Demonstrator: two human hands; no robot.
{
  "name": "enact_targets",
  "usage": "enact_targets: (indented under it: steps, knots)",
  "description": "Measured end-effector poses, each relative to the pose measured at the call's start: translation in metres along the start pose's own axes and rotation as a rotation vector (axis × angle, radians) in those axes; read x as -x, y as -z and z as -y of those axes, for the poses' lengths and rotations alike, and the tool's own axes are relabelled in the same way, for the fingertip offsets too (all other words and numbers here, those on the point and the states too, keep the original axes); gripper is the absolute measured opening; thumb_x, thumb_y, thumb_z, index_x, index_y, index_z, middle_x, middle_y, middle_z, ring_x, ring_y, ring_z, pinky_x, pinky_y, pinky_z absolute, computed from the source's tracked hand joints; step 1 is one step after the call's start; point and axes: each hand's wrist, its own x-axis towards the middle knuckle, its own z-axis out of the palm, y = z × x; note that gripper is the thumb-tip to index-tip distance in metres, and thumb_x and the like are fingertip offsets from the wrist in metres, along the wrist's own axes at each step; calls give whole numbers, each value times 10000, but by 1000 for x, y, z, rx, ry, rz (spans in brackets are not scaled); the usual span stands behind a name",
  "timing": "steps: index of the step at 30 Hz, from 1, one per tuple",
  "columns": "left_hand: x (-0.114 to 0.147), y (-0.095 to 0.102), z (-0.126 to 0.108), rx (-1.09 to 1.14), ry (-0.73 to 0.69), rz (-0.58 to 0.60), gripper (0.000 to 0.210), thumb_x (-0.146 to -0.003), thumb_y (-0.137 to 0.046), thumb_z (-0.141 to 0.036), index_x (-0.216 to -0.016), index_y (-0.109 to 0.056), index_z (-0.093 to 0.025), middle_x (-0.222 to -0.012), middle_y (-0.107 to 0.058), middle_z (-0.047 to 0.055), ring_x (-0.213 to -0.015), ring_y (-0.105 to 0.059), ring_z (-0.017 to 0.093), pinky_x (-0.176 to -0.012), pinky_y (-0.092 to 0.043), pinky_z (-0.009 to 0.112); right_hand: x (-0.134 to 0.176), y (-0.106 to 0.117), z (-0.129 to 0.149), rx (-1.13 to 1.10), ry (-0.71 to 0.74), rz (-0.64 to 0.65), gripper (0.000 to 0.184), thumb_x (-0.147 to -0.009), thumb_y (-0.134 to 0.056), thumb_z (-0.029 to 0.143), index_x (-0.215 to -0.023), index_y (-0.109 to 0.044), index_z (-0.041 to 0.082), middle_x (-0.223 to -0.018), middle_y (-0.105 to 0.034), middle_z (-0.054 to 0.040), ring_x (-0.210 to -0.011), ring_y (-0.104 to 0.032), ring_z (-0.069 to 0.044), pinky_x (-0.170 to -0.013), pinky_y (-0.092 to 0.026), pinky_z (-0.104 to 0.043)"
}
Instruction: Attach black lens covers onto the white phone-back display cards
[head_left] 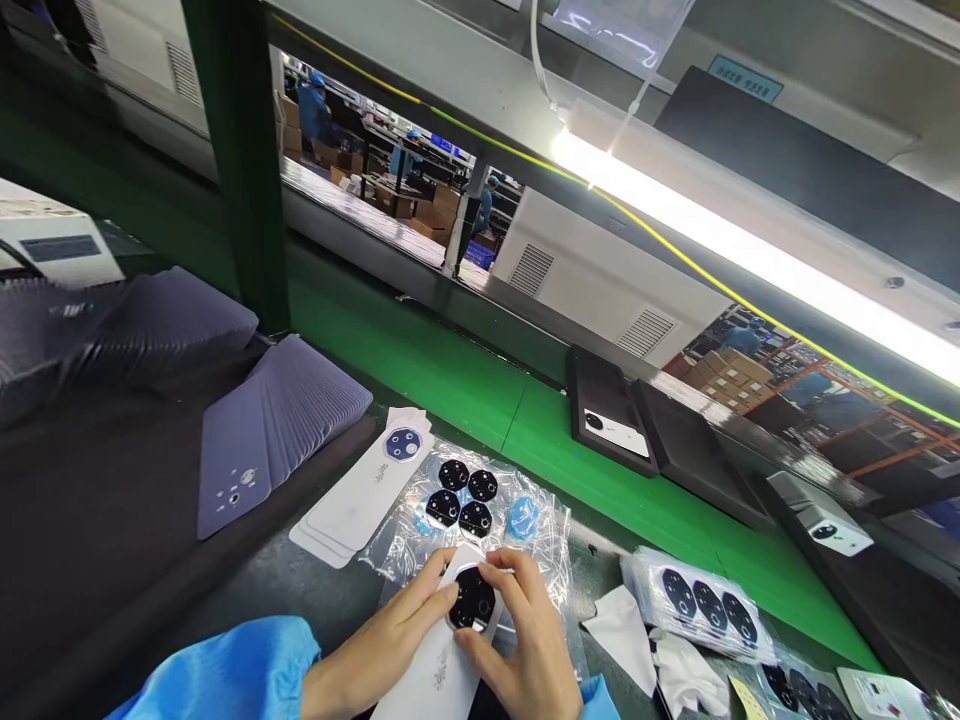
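Observation:
My left hand [390, 640] grips the left side of a white phone back cover [431, 685], which points away from me. A black round camera lens cover [474, 600] sits at its far end, within the ring. My right hand [532, 635] closes on the same end, thumb and fingers pressing at the lens cover's edge. Just beyond, several black lens covers [454, 475] lie on a clear plastic bag [551, 545], with a round blue film [523, 518] beside them. Left of the bag is a small stack of white back covers [337, 515].
Fanned purple-grey phone back covers [292, 420] lie on dark cloth at left. Bagged lens covers [709, 605] and a white cloth [622, 635] are at right. A dark foam tray [577, 390] holds a white phone piece. A green pillar [240, 170] rises behind; a lit tube lamp [720, 240] hangs above.

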Motion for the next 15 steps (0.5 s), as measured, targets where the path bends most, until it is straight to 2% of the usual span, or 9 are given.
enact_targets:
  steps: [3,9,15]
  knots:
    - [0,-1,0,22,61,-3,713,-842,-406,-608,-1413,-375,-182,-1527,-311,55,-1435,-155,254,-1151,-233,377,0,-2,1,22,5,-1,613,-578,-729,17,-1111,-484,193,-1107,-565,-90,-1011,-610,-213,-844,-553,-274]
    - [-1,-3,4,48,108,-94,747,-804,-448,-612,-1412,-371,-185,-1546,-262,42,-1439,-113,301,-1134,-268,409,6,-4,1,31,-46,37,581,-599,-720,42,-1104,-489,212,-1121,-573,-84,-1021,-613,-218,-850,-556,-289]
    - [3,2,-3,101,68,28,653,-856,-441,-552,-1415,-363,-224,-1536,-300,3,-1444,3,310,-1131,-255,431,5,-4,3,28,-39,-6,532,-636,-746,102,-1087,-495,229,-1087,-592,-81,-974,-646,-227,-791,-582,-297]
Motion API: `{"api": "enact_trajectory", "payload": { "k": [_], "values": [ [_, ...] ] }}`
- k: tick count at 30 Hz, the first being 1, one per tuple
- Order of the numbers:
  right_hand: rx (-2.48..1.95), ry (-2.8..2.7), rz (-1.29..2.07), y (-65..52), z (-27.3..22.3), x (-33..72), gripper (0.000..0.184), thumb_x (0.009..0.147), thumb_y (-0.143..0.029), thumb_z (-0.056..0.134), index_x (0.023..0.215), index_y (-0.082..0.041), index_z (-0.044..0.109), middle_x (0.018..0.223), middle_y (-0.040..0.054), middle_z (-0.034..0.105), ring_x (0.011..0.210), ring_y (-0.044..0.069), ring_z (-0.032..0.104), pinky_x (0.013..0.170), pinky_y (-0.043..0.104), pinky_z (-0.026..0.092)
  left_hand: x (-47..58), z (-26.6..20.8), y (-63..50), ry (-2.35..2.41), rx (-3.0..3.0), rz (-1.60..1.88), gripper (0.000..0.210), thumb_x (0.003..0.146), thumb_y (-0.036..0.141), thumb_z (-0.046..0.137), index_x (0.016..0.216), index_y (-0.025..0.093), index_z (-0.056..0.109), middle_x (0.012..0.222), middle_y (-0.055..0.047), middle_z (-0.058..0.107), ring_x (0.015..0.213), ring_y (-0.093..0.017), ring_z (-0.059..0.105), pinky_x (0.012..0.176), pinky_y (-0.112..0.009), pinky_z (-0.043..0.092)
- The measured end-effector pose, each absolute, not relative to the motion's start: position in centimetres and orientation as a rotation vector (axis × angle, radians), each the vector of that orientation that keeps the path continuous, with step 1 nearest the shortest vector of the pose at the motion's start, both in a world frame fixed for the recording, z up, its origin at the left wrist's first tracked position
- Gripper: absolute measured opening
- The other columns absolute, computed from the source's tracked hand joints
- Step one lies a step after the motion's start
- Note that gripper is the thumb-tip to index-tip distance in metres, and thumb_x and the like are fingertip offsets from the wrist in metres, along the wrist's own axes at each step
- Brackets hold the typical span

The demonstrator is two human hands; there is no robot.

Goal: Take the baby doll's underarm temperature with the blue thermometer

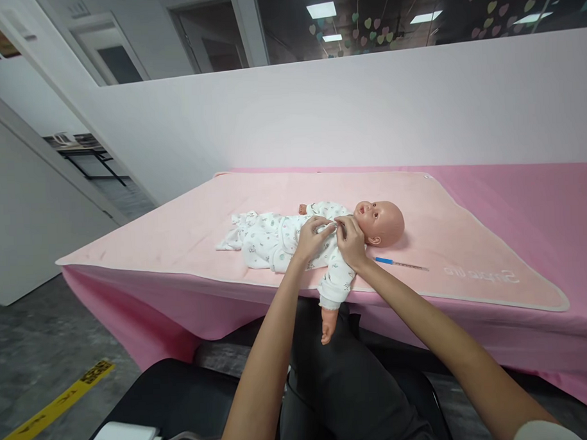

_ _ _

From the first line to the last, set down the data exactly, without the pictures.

#### [TASK RESPONSE]
Demonstrator: two human hands; no robot.
{
  "name": "enact_targets",
  "usage": "enact_targets: (indented under it: steps, knots)",
  "description": "Measured end-effector poses, each relative to the pose measured at the call's start: translation in metres along the start pose's own axes and rotation as a rotation vector (axis × angle, radians) in those axes; read x as -x, y as -z and z as -y of those axes, for the poses' lengths and rotations alike, and the tool's own axes are relabelled in the same way, for the fingertip offsets too (all other words and numbers here, those on the point and the states too, keep the original axes); gripper is the absolute measured opening; thumb_x, thumb_y, thumb_z, index_x, index_y, index_z, middle_x, middle_y, middle_z, ring_x, ring_y, ring_z, pinky_x, pinky_y, pinky_z absolute, computed from the source's tracked hand joints; step 1 is one step after the call's start; point and axes: each hand's wrist, its own x-axis towards the middle knuckle, its own z-axis out of the palm, y = z × x; note that gripper is the thumb-tip to index-tip distance in metres, and thumb_x and the like are fingertip offsets from the wrist in metres, along the wrist's own axes at each step; calls give whole numbers, each value times 10000, but by 1000 for x, y, z, rx, ry, rz (spans in brackets are not scaled); the usual span stands behind a name",
  "timing": "steps: index of the step at 30 Hz, from 1, one per tuple",
  "columns": "left_hand: x (-0.114 to 0.147), y (-0.095 to 0.102), z (-0.126 to 0.108), rx (-1.09 to 1.14), ry (-0.73 to 0.69), rz (-0.58 to 0.60), gripper (0.000 to 0.210), thumb_x (-0.146 to -0.003), thumb_y (-0.137 to 0.046), thumb_z (-0.141 to 0.036), index_x (-0.216 to -0.016), index_y (-0.109 to 0.056), index_z (-0.093 to 0.025), middle_x (-0.222 to -0.012), middle_y (-0.107 to 0.058), middle_z (-0.047 to 0.055), ring_x (-0.213 to -0.015), ring_y (-0.105 to 0.059), ring_z (-0.017 to 0.093), pinky_x (-0.176 to -0.012), pinky_y (-0.092 to 0.043), pinky_z (-0.009 to 0.112); right_hand: x (-0.134 to 0.176), y (-0.106 to 0.117), z (-0.129 to 0.149), rx (-1.13 to 1.10), ry (-0.71 to 0.74), rz (-0.64 to 0.65), gripper (0.000 to 0.184), thumb_x (-0.147 to -0.009), thumb_y (-0.134 to 0.056), thumb_z (-0.029 to 0.143), index_x (-0.215 to -0.023), index_y (-0.109 to 0.044), index_z (-0.041 to 0.082), middle_x (-0.223 to -0.018), middle_y (-0.105 to 0.034), middle_z (-0.054 to 0.040), ring_x (-0.210 to -0.011), ring_y (-0.104 to 0.032), ring_z (-0.069 to 0.044), pinky_x (-0.170 to -0.013), pinky_y (-0.092 to 0.026), pinky_z (-0.104 to 0.043)"
}
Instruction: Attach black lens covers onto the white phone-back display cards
[head_left] 
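Observation:
My left hand [390, 640] grips the left side of a white phone back cover [431, 685], which points away from me. A black round camera lens cover [474, 600] sits at its far end, within the ring. My right hand [532, 635] closes on the same end, thumb and fingers pressing at the lens cover's edge. Just beyond, several black lens covers [454, 475] lie on a clear plastic bag [551, 545], with a round blue film [523, 518] beside them. Left of the bag is a small stack of white back covers [337, 515].
Fanned purple-grey phone back covers [292, 420] lie on dark cloth at left. Bagged lens covers [709, 605] and a white cloth [622, 635] are at right. A dark foam tray [577, 390] holds a white phone piece. A green pillar [240, 170] rises behind; a lit tube lamp [720, 240] hangs above.
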
Motion for the next 15 steps (0.5 s), as measured, targets where the path bends most, until it is straight to 2% of the usual span, or 9 are given.
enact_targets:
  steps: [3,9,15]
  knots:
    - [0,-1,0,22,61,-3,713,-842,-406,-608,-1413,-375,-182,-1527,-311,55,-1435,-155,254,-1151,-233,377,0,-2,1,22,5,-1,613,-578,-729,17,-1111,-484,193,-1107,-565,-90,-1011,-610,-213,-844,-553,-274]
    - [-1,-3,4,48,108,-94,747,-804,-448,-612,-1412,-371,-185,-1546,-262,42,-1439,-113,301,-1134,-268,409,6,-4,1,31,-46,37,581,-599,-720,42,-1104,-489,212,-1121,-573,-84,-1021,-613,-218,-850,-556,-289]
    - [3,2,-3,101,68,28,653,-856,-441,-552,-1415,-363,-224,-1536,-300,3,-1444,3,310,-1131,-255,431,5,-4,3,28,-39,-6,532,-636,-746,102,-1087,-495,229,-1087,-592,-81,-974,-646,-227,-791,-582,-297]
Motion API: `{"api": "enact_trajectory", "payload": { "k": [_], "values": [ [_, ...] ] }}`
- k: tick count at 30 Hz, the first being 1, one per tuple
- Order of the numbers:
  right_hand: rx (-2.48..1.95), ry (-2.8..2.7), rz (-1.29..2.07), y (-65..52), z (-27.3..22.3), x (-33..72), gripper (0.000..0.184), thumb_x (0.009..0.147), thumb_y (-0.143..0.029), thumb_z (-0.056..0.134), index_x (0.023..0.215), index_y (-0.082..0.041), index_z (-0.044..0.109), middle_x (0.018..0.223), middle_y (-0.040..0.054), middle_z (-0.034..0.105), ring_x (0.011..0.210), ring_y (-0.044..0.069), ring_z (-0.032..0.104), pinky_x (0.013..0.170), pinky_y (-0.043..0.104), pinky_z (-0.026..0.092)
  left_hand: x (-47..58), z (-26.6..20.8), y (-63..50), ry (-2.35..2.41), rx (-3.0..3.0), rz (-1.60..1.88), gripper (0.000..0.210), thumb_x (0.003..0.146), thumb_y (-0.036..0.141), thumb_z (-0.046..0.137), index_x (0.016..0.216), index_y (-0.025..0.093), index_z (-0.056..0.109), middle_x (0.012..0.222), middle_y (-0.055..0.047), middle_z (-0.058..0.107), ring_x (0.015..0.213), ring_y (-0.093..0.017), ring_z (-0.059..0.105), pinky_x (0.012..0.176), pinky_y (-0.112..0.009), pinky_z (-0.043..0.092)
- The measured end-effector pose, each absolute, not relative to the motion's start: position in centimetres and orientation as a rotation vector (axis × angle, radians), each the vector of that orientation that keeps the path continuous, with step 1 nearest the shortest vector of the pose at the motion's start, both in a world frame fixed for the recording, z up, its origin at the left wrist's first tracked position
- Gripper: absolute measured opening
- The other columns absolute, computed from the source's tracked hand joints
- Step one lies a step after the motion's start
- Note that gripper is the thumb-tip to index-tip distance in metres, and thumb_x and the like are fingertip offsets from the wrist in metres, along the wrist's own axes at each step
- Brackets hold the typical span

The demonstrator is two human hands; there is no robot.

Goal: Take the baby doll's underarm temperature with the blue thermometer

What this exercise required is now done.